Juneteenth to July 4th
An opportunity to reflect on Freedom and Racial Injustice
T - The constitution
Long before the United States became a nation, the enslavement of people, especially Indigenous Americans and Africans abducted from their homelands, was a reality in every original American colony, including Massachusetts. In fact, the town of Hopkinton was named after a slave owner and enslaved people endured untold suffering in our town for generations.
By the late 1700s, many northern colonies/states had begun to outlaw slavery while many of the southern colonies/states expanded slavery in their territories. After the Revolutionary War, when the thirteen original colonies were tasked with forming a national government, the new government legitimized the institution of slavery by protecting it legally. Central to that governmental design was a federal Constitution with many provisions that upheld and allowed slavery to continue and flourish in the growing new nation allegedly built on the ideals of liberty and freedom.
Let’s look at the Constitutional provisions that most disturbingly and blatantly did so:
The Apportionment Clause (a.k.a., the Three-fifth’s Clause)
“Representatives and direct Taxes shall be apportioned among the several States which may be included within this Union, according to their respective Numbers, which shall be determined by adding the whole Number of free Persons, including those bound to Service for a Term of Years, and excluding Indians not taxed, three fifths of all other Persons.” Article 1, Section 2, Clause 3 (emphasis added).
How did this promote slavery?

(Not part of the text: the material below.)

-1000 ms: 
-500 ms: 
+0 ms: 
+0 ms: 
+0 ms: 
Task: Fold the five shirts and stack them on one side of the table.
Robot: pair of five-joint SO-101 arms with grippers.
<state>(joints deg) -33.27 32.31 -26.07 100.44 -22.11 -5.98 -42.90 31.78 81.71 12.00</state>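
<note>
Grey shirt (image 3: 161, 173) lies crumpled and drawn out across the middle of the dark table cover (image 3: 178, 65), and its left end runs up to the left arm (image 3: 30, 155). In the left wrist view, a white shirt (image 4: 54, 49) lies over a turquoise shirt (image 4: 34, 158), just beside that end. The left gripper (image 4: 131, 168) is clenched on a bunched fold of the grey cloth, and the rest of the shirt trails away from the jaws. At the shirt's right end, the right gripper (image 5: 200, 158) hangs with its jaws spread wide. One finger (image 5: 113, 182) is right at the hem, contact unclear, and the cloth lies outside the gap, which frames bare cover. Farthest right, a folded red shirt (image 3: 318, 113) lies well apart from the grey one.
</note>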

This clause promoted slavery in profound and longstanding ways. While dehumanizing slaves, it also provided an opportunity for pro-slavery states to increase their representation by allowing these states to count enslaved people in the calculation for representation in the House of Representatives and in the Electoral College during presidential elections. This calculation was a significant boost to pro-slavery states. According to the 1790 census, enslaved people made up a significant portion of their populations in the early years of the U.S. (The percentage of enslaved people of the recorded population of these states are as follows: Virginia- 39.1%, North Carolina- 25.5%, Maryland- 32.2%, South Carolina- 43.0%, Georgia, 35.5%).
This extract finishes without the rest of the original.